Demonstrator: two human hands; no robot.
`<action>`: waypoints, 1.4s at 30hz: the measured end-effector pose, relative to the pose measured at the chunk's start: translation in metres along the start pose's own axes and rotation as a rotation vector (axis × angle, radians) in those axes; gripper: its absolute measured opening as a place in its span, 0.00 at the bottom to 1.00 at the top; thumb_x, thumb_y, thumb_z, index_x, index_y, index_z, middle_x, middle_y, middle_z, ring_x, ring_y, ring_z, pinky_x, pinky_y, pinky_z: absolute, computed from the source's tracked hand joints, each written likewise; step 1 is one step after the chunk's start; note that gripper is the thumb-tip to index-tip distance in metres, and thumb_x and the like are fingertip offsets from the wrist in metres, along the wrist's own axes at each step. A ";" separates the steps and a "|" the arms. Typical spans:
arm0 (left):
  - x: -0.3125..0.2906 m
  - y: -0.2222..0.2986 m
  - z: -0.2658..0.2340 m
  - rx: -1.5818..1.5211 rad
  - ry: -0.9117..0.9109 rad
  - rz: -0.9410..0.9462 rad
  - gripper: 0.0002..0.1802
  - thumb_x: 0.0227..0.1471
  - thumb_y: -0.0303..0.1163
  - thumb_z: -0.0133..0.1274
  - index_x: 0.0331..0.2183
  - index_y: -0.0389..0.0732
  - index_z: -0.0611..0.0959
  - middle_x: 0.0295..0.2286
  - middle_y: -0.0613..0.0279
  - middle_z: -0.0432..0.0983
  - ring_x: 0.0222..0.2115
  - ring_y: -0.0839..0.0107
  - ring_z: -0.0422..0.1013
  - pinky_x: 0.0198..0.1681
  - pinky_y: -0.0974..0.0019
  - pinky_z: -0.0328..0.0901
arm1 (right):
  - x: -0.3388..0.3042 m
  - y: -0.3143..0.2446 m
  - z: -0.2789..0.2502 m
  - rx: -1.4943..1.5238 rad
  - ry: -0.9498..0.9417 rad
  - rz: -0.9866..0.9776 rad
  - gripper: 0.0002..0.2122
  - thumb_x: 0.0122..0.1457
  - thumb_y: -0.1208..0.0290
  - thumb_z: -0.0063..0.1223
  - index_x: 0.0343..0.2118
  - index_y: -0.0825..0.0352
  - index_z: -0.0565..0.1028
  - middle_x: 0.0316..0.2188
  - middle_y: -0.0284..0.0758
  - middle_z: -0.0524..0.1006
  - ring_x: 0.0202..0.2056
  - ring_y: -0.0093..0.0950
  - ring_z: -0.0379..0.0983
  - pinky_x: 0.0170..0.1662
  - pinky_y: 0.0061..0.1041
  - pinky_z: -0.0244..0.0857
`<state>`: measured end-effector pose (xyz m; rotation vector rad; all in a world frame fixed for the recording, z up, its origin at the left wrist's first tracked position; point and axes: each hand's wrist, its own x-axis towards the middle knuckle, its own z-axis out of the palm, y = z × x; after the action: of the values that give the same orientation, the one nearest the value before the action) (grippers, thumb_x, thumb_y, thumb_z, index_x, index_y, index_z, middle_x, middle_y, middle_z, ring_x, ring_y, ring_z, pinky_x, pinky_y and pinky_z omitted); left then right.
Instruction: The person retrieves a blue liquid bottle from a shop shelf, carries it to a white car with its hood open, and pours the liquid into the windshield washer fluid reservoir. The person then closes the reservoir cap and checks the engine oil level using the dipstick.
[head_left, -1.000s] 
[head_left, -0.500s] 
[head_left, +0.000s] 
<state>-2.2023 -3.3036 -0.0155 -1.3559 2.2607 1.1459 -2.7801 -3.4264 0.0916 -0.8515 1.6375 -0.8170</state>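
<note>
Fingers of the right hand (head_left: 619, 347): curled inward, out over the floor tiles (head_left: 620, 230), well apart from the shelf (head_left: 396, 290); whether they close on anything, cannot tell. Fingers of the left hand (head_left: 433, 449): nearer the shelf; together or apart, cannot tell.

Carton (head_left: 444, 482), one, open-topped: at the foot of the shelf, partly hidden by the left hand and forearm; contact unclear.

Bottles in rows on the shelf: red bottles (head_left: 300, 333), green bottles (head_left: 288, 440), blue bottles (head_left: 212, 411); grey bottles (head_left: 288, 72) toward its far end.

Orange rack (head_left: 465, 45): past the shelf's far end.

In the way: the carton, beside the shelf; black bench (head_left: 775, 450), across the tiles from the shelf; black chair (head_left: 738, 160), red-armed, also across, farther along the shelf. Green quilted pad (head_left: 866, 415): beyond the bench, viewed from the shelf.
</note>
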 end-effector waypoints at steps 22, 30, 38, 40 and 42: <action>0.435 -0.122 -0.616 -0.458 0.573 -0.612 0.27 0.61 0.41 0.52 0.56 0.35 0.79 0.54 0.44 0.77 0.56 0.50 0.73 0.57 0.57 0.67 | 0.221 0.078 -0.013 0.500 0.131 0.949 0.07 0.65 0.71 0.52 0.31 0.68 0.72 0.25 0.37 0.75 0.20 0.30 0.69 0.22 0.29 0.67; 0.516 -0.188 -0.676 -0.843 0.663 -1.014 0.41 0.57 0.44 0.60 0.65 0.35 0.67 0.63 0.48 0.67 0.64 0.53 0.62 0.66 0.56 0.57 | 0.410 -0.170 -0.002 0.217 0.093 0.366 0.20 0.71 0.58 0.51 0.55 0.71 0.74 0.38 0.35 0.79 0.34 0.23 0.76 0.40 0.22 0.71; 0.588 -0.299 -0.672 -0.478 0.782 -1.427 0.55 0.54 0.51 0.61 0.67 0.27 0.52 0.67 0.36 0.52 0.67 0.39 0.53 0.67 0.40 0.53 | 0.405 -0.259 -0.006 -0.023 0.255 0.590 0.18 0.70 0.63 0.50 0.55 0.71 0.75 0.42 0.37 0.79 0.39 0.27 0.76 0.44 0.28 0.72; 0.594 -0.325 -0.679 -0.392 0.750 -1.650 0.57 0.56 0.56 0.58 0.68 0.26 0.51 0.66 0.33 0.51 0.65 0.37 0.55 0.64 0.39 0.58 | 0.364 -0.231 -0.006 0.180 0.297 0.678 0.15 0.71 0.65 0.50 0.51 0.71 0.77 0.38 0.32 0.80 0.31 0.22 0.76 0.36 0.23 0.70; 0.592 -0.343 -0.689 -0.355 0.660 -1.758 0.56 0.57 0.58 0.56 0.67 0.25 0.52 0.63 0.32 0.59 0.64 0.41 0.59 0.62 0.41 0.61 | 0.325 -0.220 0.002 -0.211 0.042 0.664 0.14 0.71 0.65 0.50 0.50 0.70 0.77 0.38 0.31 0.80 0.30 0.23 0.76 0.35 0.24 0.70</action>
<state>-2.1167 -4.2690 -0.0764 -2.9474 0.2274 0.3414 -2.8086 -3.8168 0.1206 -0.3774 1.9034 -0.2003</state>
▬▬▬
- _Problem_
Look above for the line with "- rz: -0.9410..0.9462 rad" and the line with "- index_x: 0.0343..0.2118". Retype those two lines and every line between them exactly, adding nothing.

- _Output for this task_
  - rz: -0.9410..0.9462 rad
  - gripper: 0.0002..0.1802
  - thumb_x: 0.0227..0.1471
  - thumb_y: -0.0303..0.1163
  - thumb_z: -0.0133..0.1274
  - index_x: 0.0331..0.2183
  - index_y: -0.0389..0.0732
  - index_z: -0.0611..0.0959
  - middle_x: 0.0295..0.2286
  - middle_y: -0.0613..0.0279
  - middle_z: -0.0432..0.0983
  - ring_x: 0.0222..0.2115
  - ring_y: -0.0839..0.0107
  - ring_z: -0.0422..0.1013
  - pinky_x: 0.0198..0.1681
  - pinky_y: -0.0974..0.0019
  - pinky_z: -0.0328..0.0901
arm1 (right):
  - x: -0.3388..0.3042 m
  - y: -0.3143..0.2446 m
  - z: -0.2789..0.2502 m
  - rx: -1.4943..1.5238 rad
  - ry: -0.9498..0.9417 rad
  - rz: -0.9866..0.9776 rad
  - gripper: 0.0002..0.2122
  - thumb_x: 0.0122..0.1457
  - thumb_y: -0.1208..0.0290
  - thumb_z: -0.0063..0.1223
  - index_x: 0.0343..0.2118

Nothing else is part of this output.